## WHAT IS EXPECTED
Repeat every line of the data verbatim.
START DATASET EXCERPT
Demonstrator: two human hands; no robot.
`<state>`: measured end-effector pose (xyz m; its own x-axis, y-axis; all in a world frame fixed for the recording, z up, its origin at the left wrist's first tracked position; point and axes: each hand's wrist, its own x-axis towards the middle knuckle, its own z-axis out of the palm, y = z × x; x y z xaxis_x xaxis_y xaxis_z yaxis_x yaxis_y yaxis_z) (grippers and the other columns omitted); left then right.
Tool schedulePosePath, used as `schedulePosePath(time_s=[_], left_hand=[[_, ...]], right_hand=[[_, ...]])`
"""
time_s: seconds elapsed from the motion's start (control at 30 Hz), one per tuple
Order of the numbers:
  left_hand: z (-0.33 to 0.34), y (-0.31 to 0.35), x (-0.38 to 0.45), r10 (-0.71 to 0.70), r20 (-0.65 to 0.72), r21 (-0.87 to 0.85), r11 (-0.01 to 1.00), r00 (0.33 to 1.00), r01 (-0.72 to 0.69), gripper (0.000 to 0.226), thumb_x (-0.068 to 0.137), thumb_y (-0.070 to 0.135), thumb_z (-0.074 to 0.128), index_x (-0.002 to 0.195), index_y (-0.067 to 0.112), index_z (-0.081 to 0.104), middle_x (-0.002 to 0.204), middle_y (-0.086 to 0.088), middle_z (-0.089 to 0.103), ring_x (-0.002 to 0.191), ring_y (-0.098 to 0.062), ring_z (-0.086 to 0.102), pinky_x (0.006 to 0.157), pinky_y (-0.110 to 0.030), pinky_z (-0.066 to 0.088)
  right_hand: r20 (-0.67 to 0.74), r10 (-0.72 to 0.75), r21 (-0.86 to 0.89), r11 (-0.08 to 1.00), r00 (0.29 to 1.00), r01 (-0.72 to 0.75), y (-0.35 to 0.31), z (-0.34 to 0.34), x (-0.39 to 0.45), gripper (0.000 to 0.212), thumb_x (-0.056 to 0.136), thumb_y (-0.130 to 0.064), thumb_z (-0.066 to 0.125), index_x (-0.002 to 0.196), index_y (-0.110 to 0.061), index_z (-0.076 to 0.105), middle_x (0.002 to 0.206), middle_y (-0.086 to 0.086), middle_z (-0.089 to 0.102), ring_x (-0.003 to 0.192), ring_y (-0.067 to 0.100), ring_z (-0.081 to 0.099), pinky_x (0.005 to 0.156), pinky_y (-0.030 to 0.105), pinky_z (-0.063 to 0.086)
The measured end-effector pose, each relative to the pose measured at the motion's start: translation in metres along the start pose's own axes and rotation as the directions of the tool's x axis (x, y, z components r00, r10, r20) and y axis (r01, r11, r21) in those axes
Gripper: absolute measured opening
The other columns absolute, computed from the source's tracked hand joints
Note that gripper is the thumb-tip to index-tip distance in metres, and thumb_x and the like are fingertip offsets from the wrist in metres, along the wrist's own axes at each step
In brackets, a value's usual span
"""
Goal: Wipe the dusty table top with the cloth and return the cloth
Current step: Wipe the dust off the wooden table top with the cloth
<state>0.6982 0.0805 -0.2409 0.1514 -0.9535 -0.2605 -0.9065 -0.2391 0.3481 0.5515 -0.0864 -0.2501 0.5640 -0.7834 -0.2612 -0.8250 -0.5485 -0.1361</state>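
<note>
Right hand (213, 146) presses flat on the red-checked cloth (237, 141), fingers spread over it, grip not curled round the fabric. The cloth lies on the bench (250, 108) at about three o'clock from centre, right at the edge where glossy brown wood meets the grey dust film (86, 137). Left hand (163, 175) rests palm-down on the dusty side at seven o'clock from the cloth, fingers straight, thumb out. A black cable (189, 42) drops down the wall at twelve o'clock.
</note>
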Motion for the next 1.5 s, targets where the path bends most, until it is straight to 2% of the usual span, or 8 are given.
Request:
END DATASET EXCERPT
## EXERCISE ANSWER
Demonstrator: two human hands; no robot.
`<state>`: measured end-effector pose (xyz m; its own x-axis, y-axis; all in a world frame fixed for the recording, z up, its origin at the left wrist's first tracked position; point and axes: each hand's wrist, its own x-axis towards the middle knuckle, its own z-axis out of the palm, y = z × x; x y z xaxis_x xaxis_y xaxis_z yaxis_x yaxis_y yaxis_z) (grippers and the other columns omitted); left then right.
Tool schedulePosePath, used as `schedulePosePath(time_s=[_], left_hand=[[_, ...]], right_hand=[[_, ...]])`
"""
time_s: seconds elapsed from the motion's start (control at 30 Hz), one per tuple
Order of the numbers:
  left_hand: z (-0.33 to 0.34), y (-0.31 to 0.35), x (-0.38 to 0.45), r10 (-0.71 to 0.70), r20 (-0.65 to 0.72), r21 (-0.87 to 0.85), r11 (-0.01 to 1.00), r00 (0.33 to 1.00), r01 (-0.72 to 0.69), gripper (0.000 to 0.226), thumb_x (-0.068 to 0.137), thumb_y (-0.070 to 0.135), thumb_z (-0.074 to 0.128), index_x (-0.002 to 0.195), index_y (-0.067 to 0.112), index_z (-0.081 to 0.104), middle_x (-0.002 to 0.204), middle_y (-0.086 to 0.088), middle_z (-0.089 to 0.103), ring_x (-0.002 to 0.191), ring_y (-0.098 to 0.062), ring_z (-0.086 to 0.102), pinky_x (0.006 to 0.157), pinky_y (-0.110 to 0.030), pinky_z (-0.066 to 0.088)
  right_hand: r20 (-0.67 to 0.74), r10 (-0.72 to 0.75), r21 (-0.86 to 0.89), r11 (-0.08 to 1.00), r00 (0.29 to 1.00), r01 (-0.72 to 0.75), y (-0.35 to 0.31), z (-0.34 to 0.34), x (-0.39 to 0.45), gripper (0.000 to 0.212), thumb_x (-0.056 to 0.136), thumb_y (-0.130 to 0.064), thumb_z (-0.066 to 0.125), index_x (-0.002 to 0.196), index_y (-0.110 to 0.061), index_z (-0.076 to 0.105), middle_x (0.002 to 0.206), middle_y (-0.086 to 0.086), middle_z (-0.089 to 0.102), ring_x (-0.003 to 0.192), ring_y (-0.067 to 0.100), ring_z (-0.081 to 0.099), pinky_x (0.005 to 0.156), pinky_y (-0.030 to 0.105), pinky_z (-0.063 to 0.086)
The measured end-effector pose, each relative to the pose measured at the motion's start: translation in metres along the start pose's own axes and rotation as the directions of the tool's x axis (x, y, z components r00, r10, r20) and y axis (r01, r11, r21) in those axes
Gripper: absolute measured opening
The other columns absolute, computed from the source's tracked hand joints
Note that gripper is the thumb-tip to index-tip distance in metres, and thumb_x and the like are fingertip offsets from the wrist in metres, along the wrist's own axes at each step
In brackets, a value's usual span
"""
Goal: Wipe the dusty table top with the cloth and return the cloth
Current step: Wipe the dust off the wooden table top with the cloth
<state>0.6982 0.0805 -0.2409 0.1514 -0.9535 -0.2605 -0.9065 -0.2391 0.3481 0.5515 -0.0864 -0.2501 0.5640 -0.7834 -0.2612 -0.8250 -0.5485 -0.1361</state>
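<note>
Right hand (213, 146) presses flat on the red-checked cloth (237, 141), fingers spread over it, grip not curled round the fabric. The cloth lies on the bench (250, 108) at about three o'clock from centre, right at the edge where glossy brown wood meets the grey dust film (86, 137). Left hand (163, 175) rests palm-down on the dusty side at seven o'clock from the cloth, fingers straight, thumb out. A black cable (189, 42) drops down the wall at twelve o'clock.
</note>
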Motion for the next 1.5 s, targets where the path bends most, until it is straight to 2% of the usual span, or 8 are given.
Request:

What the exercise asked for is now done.